Queria pensar que era exagero e que soava superficial, mas meu reflexo no espelho me impedia de ser racional.

Minha bochecha que havia estado um tanto inchada na véspera, agora melhorara consideravelmente, mas um hematoma arroxeado tinha se formado próximo a meu lábio, apesar de ser uma marca pequena era perfeitamente visível e me incomodava. Como se não bastasse eu permanecera quase a noite inteira insone, quando finalmente conseguira dormir já passava das quatro da manhã e a consequência eram olheiras fundas que haviam se formado debaixo de meus olhos.
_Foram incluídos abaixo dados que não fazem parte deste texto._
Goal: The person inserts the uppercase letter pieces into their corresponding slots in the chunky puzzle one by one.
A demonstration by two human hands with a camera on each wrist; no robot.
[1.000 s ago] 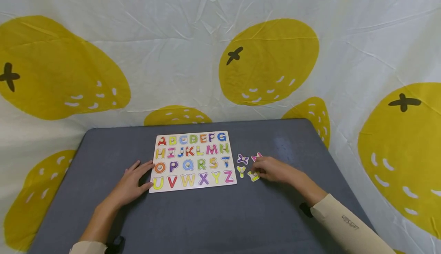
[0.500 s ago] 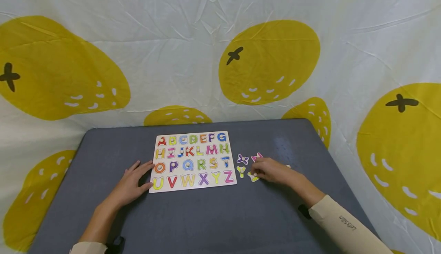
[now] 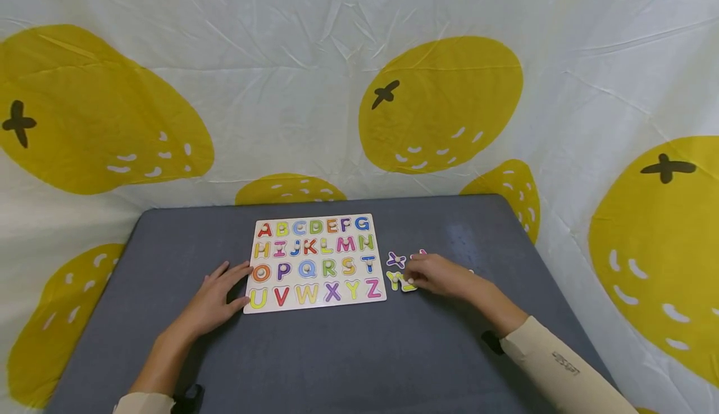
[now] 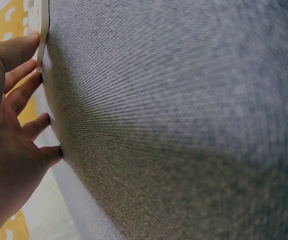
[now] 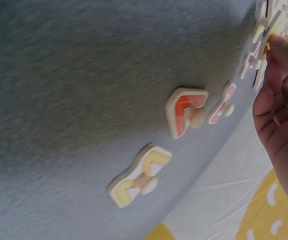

— Estou parecendo um zumbi. Estou mesmo!

A solução fora tomar um banho caprichado, apesar de não surtir grande efeito contra as marcas, servira para me revigorar. A maquiagem me ajudou a sentir mais confiante e aproveitei para secar o cabelo, ondulando as pontas. Definitivamente queria ficar bonita, pois não conseguia deixar de me achar uma anomalia esta manhã.

O machucado quase não doía, apenas algumas vezes dependendo de como eu falasse. Pensei sobre o encontro problemático que havia tido com Lauren e não consegui encontrar um ponto positivo em nossa conversa. Analisando-a via que tinha sido inútil para ambas as partes.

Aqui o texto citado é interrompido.